▸ ASSIGNMENT
Retype the complete listing without any change.

**** AVAILABLE RECORDS

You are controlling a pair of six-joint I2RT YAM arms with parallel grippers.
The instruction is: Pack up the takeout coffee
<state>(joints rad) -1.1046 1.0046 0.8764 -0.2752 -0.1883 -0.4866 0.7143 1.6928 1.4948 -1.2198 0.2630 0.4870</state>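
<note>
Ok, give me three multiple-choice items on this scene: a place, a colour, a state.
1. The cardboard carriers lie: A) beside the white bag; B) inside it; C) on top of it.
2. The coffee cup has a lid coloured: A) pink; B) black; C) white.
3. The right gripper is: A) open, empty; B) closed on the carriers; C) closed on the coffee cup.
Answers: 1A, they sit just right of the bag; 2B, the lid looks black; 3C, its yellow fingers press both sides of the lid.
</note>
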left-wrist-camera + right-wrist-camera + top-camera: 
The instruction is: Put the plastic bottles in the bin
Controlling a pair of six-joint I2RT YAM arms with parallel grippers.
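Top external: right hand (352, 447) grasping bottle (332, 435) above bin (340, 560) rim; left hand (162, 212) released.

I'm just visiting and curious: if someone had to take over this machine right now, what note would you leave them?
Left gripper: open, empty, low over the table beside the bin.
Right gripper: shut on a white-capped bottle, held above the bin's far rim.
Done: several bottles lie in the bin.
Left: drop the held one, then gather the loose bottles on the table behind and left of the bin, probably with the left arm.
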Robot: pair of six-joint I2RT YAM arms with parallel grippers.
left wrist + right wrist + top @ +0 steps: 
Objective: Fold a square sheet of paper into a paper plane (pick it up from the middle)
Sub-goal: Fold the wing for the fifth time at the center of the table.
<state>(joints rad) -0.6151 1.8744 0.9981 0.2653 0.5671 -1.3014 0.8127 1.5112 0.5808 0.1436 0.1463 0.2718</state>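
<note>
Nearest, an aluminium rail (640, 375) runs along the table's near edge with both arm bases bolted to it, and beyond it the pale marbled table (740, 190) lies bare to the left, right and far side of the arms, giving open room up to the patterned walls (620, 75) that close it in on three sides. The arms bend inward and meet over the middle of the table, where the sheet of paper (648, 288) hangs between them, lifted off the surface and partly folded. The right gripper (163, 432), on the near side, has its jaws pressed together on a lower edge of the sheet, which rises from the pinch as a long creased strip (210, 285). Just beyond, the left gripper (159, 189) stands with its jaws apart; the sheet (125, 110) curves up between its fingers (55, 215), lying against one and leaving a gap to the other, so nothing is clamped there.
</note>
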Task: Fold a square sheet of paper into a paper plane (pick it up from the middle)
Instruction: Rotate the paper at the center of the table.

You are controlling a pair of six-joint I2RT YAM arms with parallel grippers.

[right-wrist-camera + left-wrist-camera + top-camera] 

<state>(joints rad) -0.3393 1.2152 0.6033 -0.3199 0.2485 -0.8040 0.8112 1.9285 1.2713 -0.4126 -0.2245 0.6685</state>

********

▸ RESULT
You are controlling a pair of six-joint I2RT YAM arms with parallel grippers.
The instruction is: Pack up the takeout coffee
<state>(joints rad) -1.1046 1.0046 0.8764 -0.2752 -0.1883 -0.4866 0.7143 1.6928 1.4948 -1.2198 0.2630 0.4870</state>
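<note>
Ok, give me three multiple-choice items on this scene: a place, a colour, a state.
1. The cardboard carriers lie: A) beside the white bag; B) inside it; C) on top of it.
2. The coffee cup has a lid coloured: A) pink; B) black; C) white.
3. The right gripper is: A) open, empty; B) closed on the carriers; C) closed on the coffee cup.
Answers: 1A, they sit just right of the bag; 2B, the lid looks black; 3C, its yellow fingers press both sides of the lid.
</note>
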left-wrist-camera + right-wrist-camera + top-camera: 
The instruction is: Put the plastic bottles in the bin
Controlling a pair of six-joint I2RT YAM arms with parallel grippers.
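Top external: right hand (352, 447) grasping bottle (332, 435) above bin (340, 560) rim; left hand (162, 212) released.

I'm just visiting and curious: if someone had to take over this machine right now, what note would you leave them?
Left gripper: open, empty, low over the table beside the bin.
Right gripper: shut on a white-capped bottle, held above the bin's far rim.
Done: several bottles lie in the bin.
Left: drop the held one, then gather the loose bottles on the table behind and left of the bin, probably with the left arm.
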Robot: pair of six-joint I2RT YAM arms with parallel grippers.
left wrist + right wrist + top @ +0 steps: 
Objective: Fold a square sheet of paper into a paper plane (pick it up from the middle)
Sub-goal: Fold the wing for the fifth time at the center of the table.
<state>(joints rad) -0.6151 1.8744 0.9981 0.2653 0.5671 -1.3014 0.8127 1.5112 0.5808 0.1436 0.1463 0.2718</state>
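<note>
Nearest, an aluminium rail (640, 375) runs along the table's near edge with both arm bases bolted to it, and beyond it the pale marbled table (740, 190) lies bare to the left, right and far side of the arms, giving open room up to the patterned walls (620, 75) that close it in on three sides. The arms bend inward and meet over the middle of the table, where the sheet of paper (648, 288) hangs between them, lifted off the surface and partly folded. The right gripper (163, 432), on the near side, has its jaws pressed together on a lower edge of the sheet, which rises from the pinch as a long creased strip (210, 285). Just beyond, the left gripper (159, 189) stands with its jaws apart; the sheet (125, 110) curves up between its fingers (55, 215), lying against one and leaving a gap to the other, so nothing is clamped there.
</note>
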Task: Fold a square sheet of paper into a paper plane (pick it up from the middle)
Instruction: Rotate the paper at the center of the table.

You are controlling a pair of six-joint I2RT YAM arms with parallel grippers.

[right-wrist-camera + left-wrist-camera + top-camera] 

<state>(joints rad) -0.3393 1.2152 0.6033 -0.3199 0.2485 -0.8040 0.8112 1.9285 1.2713 -0.4126 -0.2245 0.6685</state>

Work on this exercise has concluded.